Nº 1.723 – 9 de Julio de 2017
Hoy quiero hablaros de una de las muchas cosas que podemos hacer en el nombre de nuestro bendito Señor y Salvador Cristo Jesús: Se trata de perdonar a alguien. ¡Que no tienes a nadie a quien perdonar! ¿Estás seguro, segura? Piensa un poco, no te precipites. Piensa. ¿Ahora ya piensas en alguien? Bien, es un buen principio. Perdonar es una de las cosas más difíciles a las cuales somos llamados por Dios como discípulos de Jesús de Nazaret.
Cuando nos hieren, es muy difícil soltar el dolor causado por las heridas, por las acciones contra nosotros, por las ofensas, por las decepciones.
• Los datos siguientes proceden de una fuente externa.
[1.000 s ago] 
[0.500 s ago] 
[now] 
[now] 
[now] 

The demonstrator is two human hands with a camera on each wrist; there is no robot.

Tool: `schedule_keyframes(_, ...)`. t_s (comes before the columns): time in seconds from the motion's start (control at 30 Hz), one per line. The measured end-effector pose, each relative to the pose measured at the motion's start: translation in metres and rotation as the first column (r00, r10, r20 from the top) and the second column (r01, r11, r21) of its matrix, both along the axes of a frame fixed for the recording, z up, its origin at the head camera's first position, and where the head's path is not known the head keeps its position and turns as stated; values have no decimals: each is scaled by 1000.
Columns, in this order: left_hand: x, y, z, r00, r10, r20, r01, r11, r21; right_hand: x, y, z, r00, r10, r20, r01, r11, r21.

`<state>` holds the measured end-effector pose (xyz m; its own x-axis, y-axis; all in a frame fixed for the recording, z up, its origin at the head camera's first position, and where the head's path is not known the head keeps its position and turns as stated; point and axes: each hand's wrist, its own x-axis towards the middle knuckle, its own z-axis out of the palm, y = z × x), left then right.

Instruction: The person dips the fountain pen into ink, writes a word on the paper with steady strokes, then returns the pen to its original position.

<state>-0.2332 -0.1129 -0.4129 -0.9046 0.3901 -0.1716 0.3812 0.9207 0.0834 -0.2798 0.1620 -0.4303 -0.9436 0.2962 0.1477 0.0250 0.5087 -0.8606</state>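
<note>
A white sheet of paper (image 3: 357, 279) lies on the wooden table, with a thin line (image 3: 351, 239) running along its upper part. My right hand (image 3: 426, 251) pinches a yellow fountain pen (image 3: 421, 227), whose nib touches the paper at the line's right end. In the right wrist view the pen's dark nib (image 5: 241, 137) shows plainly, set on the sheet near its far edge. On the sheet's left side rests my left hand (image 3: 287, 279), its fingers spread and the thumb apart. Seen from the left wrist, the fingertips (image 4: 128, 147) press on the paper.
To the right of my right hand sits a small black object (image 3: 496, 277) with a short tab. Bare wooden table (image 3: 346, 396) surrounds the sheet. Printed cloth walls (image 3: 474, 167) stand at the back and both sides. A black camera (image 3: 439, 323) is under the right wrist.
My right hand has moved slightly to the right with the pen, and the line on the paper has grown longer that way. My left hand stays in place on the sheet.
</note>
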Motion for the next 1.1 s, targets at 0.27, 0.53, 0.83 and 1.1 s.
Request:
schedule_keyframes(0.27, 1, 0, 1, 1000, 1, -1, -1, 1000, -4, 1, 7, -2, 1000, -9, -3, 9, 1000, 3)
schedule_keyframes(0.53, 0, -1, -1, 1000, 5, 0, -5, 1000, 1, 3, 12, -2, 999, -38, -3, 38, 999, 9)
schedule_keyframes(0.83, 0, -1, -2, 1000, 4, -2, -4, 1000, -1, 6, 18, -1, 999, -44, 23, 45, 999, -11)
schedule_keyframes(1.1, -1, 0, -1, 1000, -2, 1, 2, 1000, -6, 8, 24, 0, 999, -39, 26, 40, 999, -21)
El dolor se pega a nosotros, luego penetra cada vez más hondo, e incluso podemos caer en la tentación de acariciar ese dolor para que no se nos pase; para que se quede con nosotros produciendo una herida siempre abierta y una pesada carga sobre nuestros corazones. Queremos castigar a quienes nos han herido. Pero si mantenemos esa actitud, nos vamos a herir nosotros mismos más de lo que fuimos heridos por quienes nos cuesta tanto trabajo perdonar.
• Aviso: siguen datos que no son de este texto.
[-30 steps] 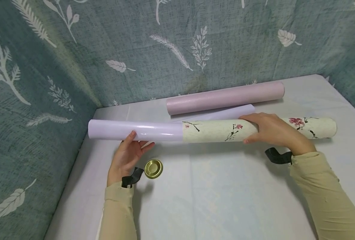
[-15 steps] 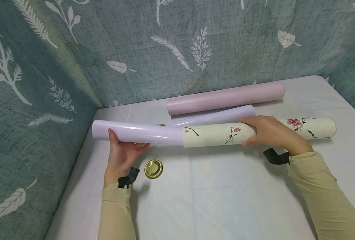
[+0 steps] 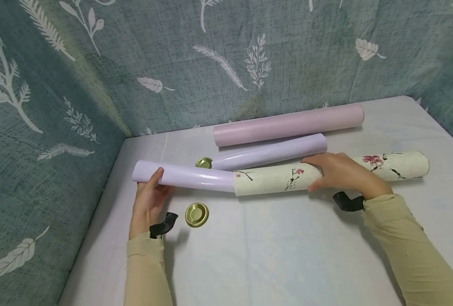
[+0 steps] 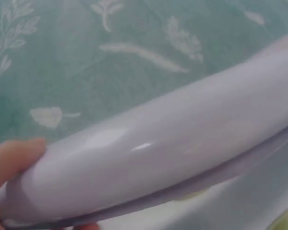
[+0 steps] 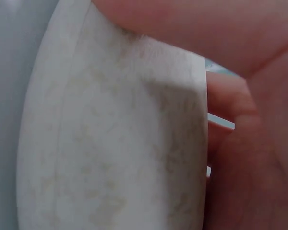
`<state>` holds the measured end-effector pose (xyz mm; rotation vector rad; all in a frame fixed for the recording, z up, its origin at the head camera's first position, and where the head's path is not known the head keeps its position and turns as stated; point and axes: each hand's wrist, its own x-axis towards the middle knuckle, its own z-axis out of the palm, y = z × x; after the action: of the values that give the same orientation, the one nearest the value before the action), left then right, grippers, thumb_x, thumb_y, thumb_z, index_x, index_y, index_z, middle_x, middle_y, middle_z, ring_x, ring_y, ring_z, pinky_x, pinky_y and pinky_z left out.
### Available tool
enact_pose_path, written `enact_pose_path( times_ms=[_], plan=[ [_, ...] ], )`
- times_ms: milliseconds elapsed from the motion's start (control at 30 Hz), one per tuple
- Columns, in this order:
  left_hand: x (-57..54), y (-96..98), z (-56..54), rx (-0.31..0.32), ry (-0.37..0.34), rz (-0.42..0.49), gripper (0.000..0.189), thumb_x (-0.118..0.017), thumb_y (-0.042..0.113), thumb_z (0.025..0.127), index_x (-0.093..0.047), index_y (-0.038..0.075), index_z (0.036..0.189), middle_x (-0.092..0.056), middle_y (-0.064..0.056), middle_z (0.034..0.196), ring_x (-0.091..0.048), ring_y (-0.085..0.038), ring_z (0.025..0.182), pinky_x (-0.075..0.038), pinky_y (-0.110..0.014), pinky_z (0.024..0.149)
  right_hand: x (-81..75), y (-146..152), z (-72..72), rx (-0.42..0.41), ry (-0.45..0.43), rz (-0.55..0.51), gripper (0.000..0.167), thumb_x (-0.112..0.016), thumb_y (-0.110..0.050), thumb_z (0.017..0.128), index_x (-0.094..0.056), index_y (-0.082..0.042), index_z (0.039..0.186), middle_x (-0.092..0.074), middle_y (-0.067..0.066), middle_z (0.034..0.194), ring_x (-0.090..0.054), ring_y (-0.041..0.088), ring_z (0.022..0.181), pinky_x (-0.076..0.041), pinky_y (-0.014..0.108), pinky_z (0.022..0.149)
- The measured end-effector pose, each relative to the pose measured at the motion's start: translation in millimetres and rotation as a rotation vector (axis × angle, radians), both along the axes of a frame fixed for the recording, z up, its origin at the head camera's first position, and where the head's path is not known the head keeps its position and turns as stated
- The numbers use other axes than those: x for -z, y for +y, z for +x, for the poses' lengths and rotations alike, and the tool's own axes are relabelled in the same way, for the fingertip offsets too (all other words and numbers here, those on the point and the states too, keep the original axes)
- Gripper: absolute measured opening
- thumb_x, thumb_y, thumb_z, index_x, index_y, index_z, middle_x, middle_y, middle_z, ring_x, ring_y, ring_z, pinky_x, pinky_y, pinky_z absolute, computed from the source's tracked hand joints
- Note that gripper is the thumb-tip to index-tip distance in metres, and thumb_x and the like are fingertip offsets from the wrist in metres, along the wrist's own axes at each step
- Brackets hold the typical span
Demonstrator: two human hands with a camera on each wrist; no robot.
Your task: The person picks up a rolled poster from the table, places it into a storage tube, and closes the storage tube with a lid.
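Observation:
My left hand (image 3: 148, 206) grips a glossy lavender tube (image 3: 196, 177) near its far left end, thumb over the top and fingers underneath. In the left wrist view, the thumb (image 4: 19, 158) lies on the tube (image 4: 149, 148), which fills the middle. Its right end meets the left end of a cream tube (image 3: 268, 180) printed with pink blossoms and dark twigs, and the inner part is hidden there. My right hand (image 3: 339, 174) holds the cream tube around its middle from above; up close, its pale mottled surface (image 5: 110, 139) shows under the thumb.
Behind lie a second lavender tube (image 3: 272, 152) and a dusty-pink tube (image 3: 287, 126), on the white-covered table (image 3: 280, 255). One gold round lid (image 3: 196, 214) lies in front; another gold lid (image 3: 203, 162) sits by the rear lavender tube. A leaf-patterned cloth (image 3: 226, 68) rises behind.
The lavender tube has moved right and toward me, and less of it shows outside the cream tube. My left hand has shifted nearer its left end. The rear gold lid has come into view.

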<state>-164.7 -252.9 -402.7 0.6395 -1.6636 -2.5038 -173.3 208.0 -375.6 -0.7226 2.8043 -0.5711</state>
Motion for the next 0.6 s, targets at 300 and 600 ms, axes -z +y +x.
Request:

Nuestro Señor nos pide que soltemos toda raíz de rencor, para que podamos perdonar como nosotros mismos hemos sido perdonados. Cuando perdonamos no es tanto por quien nos hirió, sino por nosotros mismos. De manera que incluso en nuestro perdón se manifiesta nuestro egoísmo. Por eso es que el perdón más generoso, limpio y genuino es el perdón de Dios, que jamás merecemos, al entregar a su Hijo Jesucristo en propiciación por nuestros pecados. El Justo sufrió por nosotros, los injustos, para llevarnos a Dios, quien puede hablarnos en medio de las tormentas y los torbellinos de la vida, pero más frecuentemente nos habla, y con voz más clara, en medio del silbo apacible. El peligro radica en que nosotros acallemos esa voz queda del dulce Espíritu de Dios por el ruido del mundo y sus afanes. Escuchemos, tomemos tiempo para estar en silencio, y seguramente vamos a sorprendernos de lo que vamos a escuchar en la voz interior en la que se manifiesta el Santo Espíritu Consolador.
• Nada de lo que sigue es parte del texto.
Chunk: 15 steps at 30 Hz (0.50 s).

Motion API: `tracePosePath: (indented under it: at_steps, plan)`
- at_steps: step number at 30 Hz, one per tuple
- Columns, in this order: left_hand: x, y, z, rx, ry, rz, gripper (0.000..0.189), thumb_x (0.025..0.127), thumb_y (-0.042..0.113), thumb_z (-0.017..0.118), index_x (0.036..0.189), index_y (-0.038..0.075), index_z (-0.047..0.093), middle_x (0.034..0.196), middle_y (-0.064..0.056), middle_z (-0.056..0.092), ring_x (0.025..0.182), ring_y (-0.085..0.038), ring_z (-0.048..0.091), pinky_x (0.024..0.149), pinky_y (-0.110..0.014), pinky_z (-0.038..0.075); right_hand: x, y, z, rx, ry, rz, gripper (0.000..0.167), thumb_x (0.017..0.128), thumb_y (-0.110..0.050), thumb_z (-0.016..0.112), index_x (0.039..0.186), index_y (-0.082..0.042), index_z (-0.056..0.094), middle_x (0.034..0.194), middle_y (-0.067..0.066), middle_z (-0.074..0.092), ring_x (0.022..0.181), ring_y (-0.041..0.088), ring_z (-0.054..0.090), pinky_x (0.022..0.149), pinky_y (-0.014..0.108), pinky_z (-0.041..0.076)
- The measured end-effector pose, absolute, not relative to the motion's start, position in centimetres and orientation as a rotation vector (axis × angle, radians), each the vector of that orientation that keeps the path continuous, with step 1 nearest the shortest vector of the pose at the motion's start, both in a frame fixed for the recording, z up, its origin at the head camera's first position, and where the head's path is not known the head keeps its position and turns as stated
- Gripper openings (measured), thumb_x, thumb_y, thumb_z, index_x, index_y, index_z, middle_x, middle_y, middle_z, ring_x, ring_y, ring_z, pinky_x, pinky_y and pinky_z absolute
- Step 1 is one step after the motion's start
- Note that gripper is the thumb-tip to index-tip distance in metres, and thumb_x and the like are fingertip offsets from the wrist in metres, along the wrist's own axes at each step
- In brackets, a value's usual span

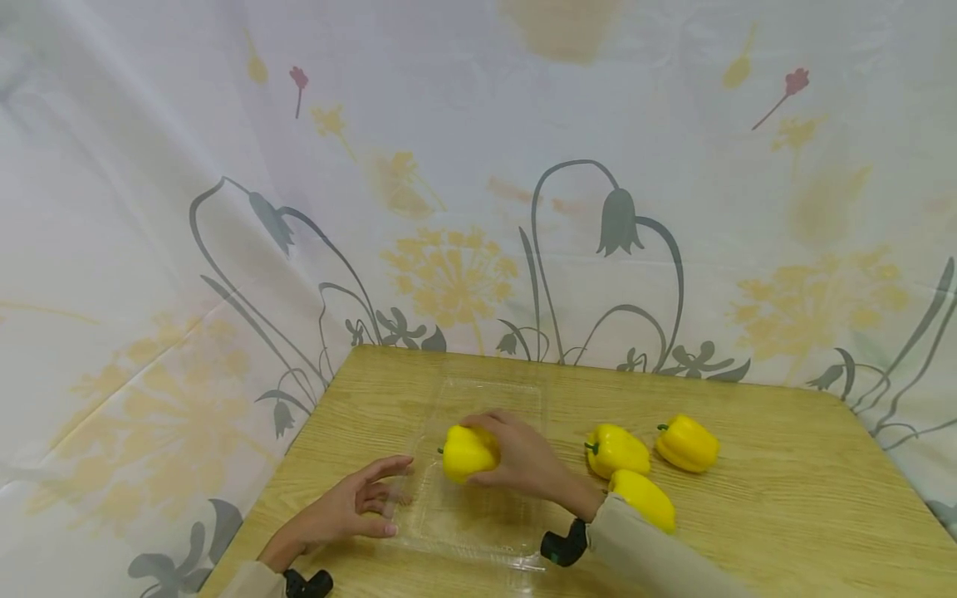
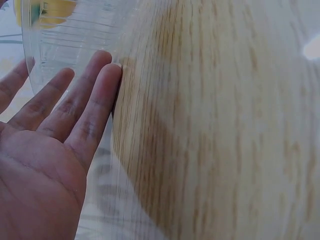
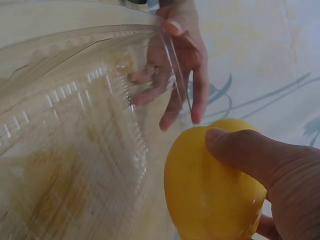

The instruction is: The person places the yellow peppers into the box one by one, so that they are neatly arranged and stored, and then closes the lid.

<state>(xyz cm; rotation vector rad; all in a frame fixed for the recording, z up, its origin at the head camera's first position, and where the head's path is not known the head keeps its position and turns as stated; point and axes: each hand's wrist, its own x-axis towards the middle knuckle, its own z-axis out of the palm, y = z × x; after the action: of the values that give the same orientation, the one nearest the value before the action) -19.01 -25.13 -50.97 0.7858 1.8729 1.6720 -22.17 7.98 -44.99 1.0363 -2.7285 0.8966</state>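
I see the right hand (image 1: 516,453) holding a yellow pepper (image 1: 465,455), with its thumb on one side and fingers on the other. The pepper is over the clear box (image 1: 478,519), and its green stem points at the box's left side. I can't tell if it touches the bottom.

The left hand (image 1: 351,502) has let go, with its fingers loose and spread. It is right by the box's left wall, between the box and the table's left edge. I can't tell if it touches the plastic.

The far end of the box is near the back edge of the wood table (image 1: 807,498). Three more yellow peppers (image 1: 688,444) sit close together to the right of the box. The right arm goes over the little gap between them. From those peppers to the right edge there is lots of room. A flower cloth (image 1: 673,83) hangs behind the back edge.
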Motion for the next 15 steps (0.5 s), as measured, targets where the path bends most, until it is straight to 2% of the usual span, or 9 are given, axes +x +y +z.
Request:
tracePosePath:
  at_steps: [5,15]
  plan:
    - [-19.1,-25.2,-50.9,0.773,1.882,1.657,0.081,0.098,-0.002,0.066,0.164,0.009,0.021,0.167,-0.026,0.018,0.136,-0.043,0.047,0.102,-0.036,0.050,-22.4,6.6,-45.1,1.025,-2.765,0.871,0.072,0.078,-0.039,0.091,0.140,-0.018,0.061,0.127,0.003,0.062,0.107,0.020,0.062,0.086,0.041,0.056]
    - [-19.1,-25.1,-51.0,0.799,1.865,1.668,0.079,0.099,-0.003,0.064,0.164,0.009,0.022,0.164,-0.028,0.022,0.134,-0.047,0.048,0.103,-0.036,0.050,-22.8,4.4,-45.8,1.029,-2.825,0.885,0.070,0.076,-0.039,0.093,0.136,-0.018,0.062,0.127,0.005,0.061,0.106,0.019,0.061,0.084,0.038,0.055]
Quiera el Señor bendito fortalecernos en lo más íntimo de nuestro ser para que por la fe habite Cristo en nuestros corazones, y para que cimentados y arraigados en el amor divino podamos perdonar con el perdón de Dios que ha sido derramado en nuestros corazones.
Mucho amor y mucho perdón. Joaquín Yebra, pastor.